Confusion Matrix Report#

This notebook provides an overview for using and understanding the Confusion Matrix Report check.

Structure:

What is the Confusion Matrix Report?#

The ConfusionMatrixReport produces a confusion matrix visualization which summarizes the performance of the model. The confusion matrix contains the TP (true positive), FP (false positive), TN (true negative) and FN (false negative), from which we can derive the relevant metrics, such as accuracy, precision, recall etc. (confusion matrix).

Generate data & model#

import pandas as pd
from sklearn.datasets import load_iris
from sklearn.ensemble import AdaBoostClassifier
from sklearn.model_selection import train_test_split

from deepchecks.tabular import Dataset
from deepchecks.tabular.checks import ConfusionMatrixReport

iris = load_iris(as_frame=True)
clf = AdaBoostClassifier()
frame = iris.frame
X = iris.data
y = iris.target
X_train, X_test, y_train, y_test = train_test_split(X, y, test_size=0.5, random_state=42)
clf.fit(X_train, y_train)
ds = Dataset(pd.concat([X_test, y_test], axis=1),
            features=iris.feature_names,
            label='target')

Run the check#

check = ConfusionMatrixReport()
result = check.run(ds, clf)
result.show()
Confusion Matrix Report


Define a condition#

We can define our check a condition that will validate if all the misclassified cells/samples in the confusion matrix is below a certain threshold.
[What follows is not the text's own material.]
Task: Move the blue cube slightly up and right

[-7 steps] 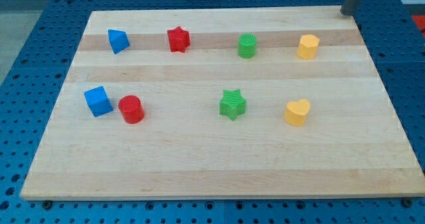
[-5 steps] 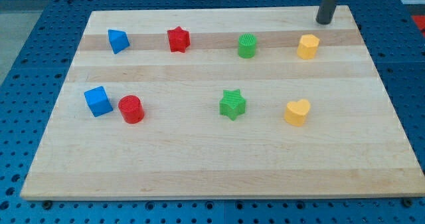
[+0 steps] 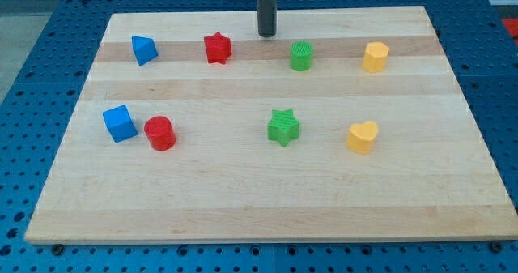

Using the misclassified_samples_threshold argument, we can specify what percentage of the total samples our condition should use to validate the misclassified cells.

# Let's add a condition and re-run the check:

check = ConfusionMatrixReport()
check.add_condition_misclassified_samples_lower_than_condition(misclassified_samples_threshold=0.2)
result = check.run(ds, clf)
result.show()

#%%
Confusion Matrix Report


Total running time of the script: (0 minutes 0.194 seconds)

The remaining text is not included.